Set the records down again. Match every line exactly.

• Supplied records:

* * * * * * * * *

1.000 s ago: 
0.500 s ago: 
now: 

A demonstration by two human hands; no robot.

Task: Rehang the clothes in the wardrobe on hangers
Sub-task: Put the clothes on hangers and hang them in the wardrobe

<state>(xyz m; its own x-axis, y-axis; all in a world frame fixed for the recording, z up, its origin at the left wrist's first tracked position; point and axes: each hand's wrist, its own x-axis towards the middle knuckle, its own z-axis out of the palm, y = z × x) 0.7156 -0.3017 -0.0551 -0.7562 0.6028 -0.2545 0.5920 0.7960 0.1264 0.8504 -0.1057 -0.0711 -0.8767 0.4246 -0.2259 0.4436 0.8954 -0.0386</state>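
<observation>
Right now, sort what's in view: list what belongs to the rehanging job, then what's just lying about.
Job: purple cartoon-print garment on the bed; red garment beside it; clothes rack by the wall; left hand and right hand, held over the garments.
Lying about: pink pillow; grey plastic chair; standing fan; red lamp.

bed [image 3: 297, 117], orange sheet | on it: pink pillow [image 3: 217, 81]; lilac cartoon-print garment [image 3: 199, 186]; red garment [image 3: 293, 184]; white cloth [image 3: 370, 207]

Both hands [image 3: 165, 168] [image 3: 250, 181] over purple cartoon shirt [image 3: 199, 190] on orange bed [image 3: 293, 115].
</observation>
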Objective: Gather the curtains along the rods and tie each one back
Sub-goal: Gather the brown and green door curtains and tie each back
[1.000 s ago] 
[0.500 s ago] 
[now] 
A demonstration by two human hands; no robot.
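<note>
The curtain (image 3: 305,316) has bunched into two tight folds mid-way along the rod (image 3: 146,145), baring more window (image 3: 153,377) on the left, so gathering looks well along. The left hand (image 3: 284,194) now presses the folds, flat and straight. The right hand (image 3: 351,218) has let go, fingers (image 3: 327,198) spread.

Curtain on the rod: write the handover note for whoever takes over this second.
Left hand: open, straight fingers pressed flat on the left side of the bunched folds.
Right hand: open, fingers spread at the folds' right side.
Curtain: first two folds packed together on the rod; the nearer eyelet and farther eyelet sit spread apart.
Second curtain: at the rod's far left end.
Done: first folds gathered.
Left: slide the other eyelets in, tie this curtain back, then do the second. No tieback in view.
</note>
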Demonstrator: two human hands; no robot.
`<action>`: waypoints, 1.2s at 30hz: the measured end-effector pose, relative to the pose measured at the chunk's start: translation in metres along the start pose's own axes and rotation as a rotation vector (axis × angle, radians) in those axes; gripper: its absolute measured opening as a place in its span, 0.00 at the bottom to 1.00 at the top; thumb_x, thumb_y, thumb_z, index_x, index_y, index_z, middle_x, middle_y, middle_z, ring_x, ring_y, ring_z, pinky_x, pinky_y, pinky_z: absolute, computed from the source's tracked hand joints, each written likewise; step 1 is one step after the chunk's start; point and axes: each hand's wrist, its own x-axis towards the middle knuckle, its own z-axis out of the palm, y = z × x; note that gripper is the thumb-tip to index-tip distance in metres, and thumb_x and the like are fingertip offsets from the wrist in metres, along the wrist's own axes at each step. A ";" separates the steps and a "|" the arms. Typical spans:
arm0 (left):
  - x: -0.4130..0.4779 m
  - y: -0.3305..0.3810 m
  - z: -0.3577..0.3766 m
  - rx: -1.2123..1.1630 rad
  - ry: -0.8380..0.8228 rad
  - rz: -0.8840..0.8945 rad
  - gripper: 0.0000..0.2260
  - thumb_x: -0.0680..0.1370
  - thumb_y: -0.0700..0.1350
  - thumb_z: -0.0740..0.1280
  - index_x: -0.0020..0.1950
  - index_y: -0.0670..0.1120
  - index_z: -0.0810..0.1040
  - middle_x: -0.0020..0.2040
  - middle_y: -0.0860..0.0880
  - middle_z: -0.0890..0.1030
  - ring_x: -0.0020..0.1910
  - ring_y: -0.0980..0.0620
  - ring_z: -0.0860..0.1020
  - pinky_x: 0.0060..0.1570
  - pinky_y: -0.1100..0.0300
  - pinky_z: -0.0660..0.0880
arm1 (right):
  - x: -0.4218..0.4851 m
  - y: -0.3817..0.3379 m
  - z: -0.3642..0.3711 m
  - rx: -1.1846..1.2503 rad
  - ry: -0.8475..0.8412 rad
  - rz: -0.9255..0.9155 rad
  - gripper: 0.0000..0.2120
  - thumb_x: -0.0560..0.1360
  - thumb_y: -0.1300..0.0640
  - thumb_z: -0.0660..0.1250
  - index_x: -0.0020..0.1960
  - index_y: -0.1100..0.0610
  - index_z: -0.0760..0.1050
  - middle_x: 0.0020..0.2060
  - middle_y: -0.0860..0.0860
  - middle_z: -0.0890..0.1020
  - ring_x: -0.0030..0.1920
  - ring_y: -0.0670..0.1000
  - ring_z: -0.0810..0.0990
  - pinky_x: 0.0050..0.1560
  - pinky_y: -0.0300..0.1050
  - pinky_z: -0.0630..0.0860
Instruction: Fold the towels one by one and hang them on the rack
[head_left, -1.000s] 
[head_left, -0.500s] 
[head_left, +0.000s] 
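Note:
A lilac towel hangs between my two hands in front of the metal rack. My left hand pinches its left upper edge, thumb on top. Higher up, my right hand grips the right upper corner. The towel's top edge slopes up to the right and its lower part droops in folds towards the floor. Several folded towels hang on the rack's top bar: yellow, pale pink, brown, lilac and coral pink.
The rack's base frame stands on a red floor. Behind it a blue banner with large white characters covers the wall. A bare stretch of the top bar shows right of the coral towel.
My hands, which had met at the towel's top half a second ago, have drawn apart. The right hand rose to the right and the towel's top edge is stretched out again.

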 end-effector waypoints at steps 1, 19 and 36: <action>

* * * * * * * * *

• Written answer:
1.000 s ago: 
0.500 s ago: 
now: 

A demonstration by two human hands; no robot.

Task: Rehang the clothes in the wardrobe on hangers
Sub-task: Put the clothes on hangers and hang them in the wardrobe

<state>(xyz m; its own x-axis, y-axis; all in a world frame fixed for the recording, z up, its origin at the left wrist's first tracked position; point and axes: each hand's wrist, its own x-axis towards the middle knuckle, its own z-axis out of the palm, y = z × x) 0.7156 -0.3017 -0.0551 -0.7562 0.6028 -0.2545 0.5920 0.7960 0.1264 0.8504 -0.1057 -0.0711 -0.8767 0.4246 -0.2259 0.4436 0.8954 -0.0386</state>
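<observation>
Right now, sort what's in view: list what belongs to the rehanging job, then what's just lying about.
Job: purple cartoon-print garment on the bed; red garment beside it; clothes rack by the wall; left hand and right hand, held over the garments.
Lying about: pink pillow; grey plastic chair; standing fan; red lamp.

bed [image 3: 297, 117], orange sheet | on it: pink pillow [image 3: 217, 81]; lilac cartoon-print garment [image 3: 199, 186]; red garment [image 3: 293, 184]; white cloth [image 3: 370, 207]

Both hands [image 3: 165, 168] [image 3: 250, 181] over purple cartoon shirt [image 3: 199, 190] on orange bed [image 3: 293, 115].
</observation>
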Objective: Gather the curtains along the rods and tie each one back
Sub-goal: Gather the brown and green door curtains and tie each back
[1.000 s ago] 
[0.500 s ago] 
[now] 
A demonstration by two human hands; no robot.
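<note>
The curtain (image 3: 305,316) has bunched into two tight folds mid-way along the rod (image 3: 146,145), baring more window (image 3: 153,377) on the left, so gathering looks well along. The left hand (image 3: 284,194) now presses the folds, flat and straight. The right hand (image 3: 351,218) has let go, fingers (image 3: 327,198) spread.

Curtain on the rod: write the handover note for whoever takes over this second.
Left hand: open, straight fingers pressed flat on the left side of the bunched folds.
Right hand: open, fingers spread at the folds' right side.
Curtain: first two folds packed together on the rod; the nearer eyelet and farther eyelet sit spread apart.
Second curtain: at the rod's far left end.
Done: first folds gathered.
Left: slide the other eyelets in, tie this curtain back, then do the second. No tieback in view.
</note>
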Demonstrator: two human hands; no robot.
`<action>`: waypoints, 1.2s at 30hz: the measured end-effector pose, relative to the pose measured at the chunk's start: translation in metres along the start pose's own axes and rotation as a rotation vector (axis × angle, radians) in those axes; gripper: its absolute measured opening as a place in its span, 0.00 at the bottom to 1.00 at the top; thumb_x, thumb_y, thumb_z, index_x, index_y, index_z, middle_x, middle_y, middle_z, ring_x, ring_y, ring_z, pinky_x, pinky_y, pinky_z: absolute, computed from the source's tracked hand joints, each written likewise; step 1 is one step after the chunk's start; point and axes: each hand's wrist, its own x-axis towards the middle knuckle, its own z-axis out of the palm, y = z × x; note that gripper is the thumb-tip to index-tip distance in metres, and thumb_x and the like are fingertip offsets from the wrist in metres, along the wrist's own axes at each step. A ";" separates the steps and a "|" the arms. Typical spans:
arm0 (left):
  - x: -0.4130..0.4779 m
  - y: -0.3305..0.3810 m
  - z: -0.3577..0.3766 m
  - rx: -1.2123..1.1630 rad
  - ry: -0.8380..0.8228 rad
  - rz: -0.8840..0.8945 rad
  - gripper: 0.0000..0.2260
  - thumb_x: -0.0680..0.1370
  - thumb_y: -0.0700..0.1350
  - thumb_z: -0.0740..0.1280
  - index_x: -0.0020..0.1950
  - index_y: -0.0670..0.1120
  - index_z: -0.0810..0.1040
  - middle_x: -0.0020..0.2040
  - middle_y: -0.0860..0.0880
  - middle_z: -0.0890..0.1030
  - ring_x: -0.0020..0.1910
  - ring_y: -0.0980..0.0620
  - ring_z: -0.0860..0.1020
  - pinky_x: 0.0060..0.1570
  - pinky_y: -0.1100..0.0300
  - pinky_z: -0.0660..0.0880
arm1 (right):
  - x: -0.4218..0.4851 m
  - y: -0.3817..0.3379 m
  - z: -0.3642..0.3711 m
  - rx: -1.1846..1.2503 rad
  - ry: -0.8475..0.8412 rad
  - rz: -0.9255..0.9155 rad
  - gripper: 0.0000..0.2120
  - thumb_x: -0.0560..0.1360
  - thumb_y: -0.1300..0.0640
  - thumb_z: -0.0660..0.1250
  - index_x: -0.0020..0.1960
  - index_y: -0.1100..0.0610
  - index_z: -0.0760..0.1050
  - middle_x: 0.0020..0.2060
  - middle_y: -0.0860..0.0860
  - middle_z: -0.0890..0.1020
  - ring_x: -0.0030..0.1920
  - ring_y: -0.0670..0.1000
  - ring_z: -0.0810..0.0990
  - pinky_x: 0.0050..0.1560
  - pinky_y: -0.0300..0.1050
  - pinky_z: -0.0630..0.0860
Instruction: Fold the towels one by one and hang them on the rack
[head_left, -1.000s] 
[head_left, -0.500s] 
[head_left, +0.000s] 
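Note:
A lilac towel hangs between my two hands in front of the metal rack. My left hand pinches its left upper edge, thumb on top. Higher up, my right hand grips the right upper corner. The towel's top edge slopes up to the right and its lower part droops in folds towards the floor. Several folded towels hang on the rack's top bar: yellow, pale pink, brown, lilac and coral pink.
The rack's base frame stands on a red floor. Behind it a blue banner with large white characters covers the wall. A bare stretch of the top bar shows right of the coral towel.
My hands, which had met at the towel's top half a second ago, have drawn apart. The right hand rose to the right and the towel's top edge is stretched out again.
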
 end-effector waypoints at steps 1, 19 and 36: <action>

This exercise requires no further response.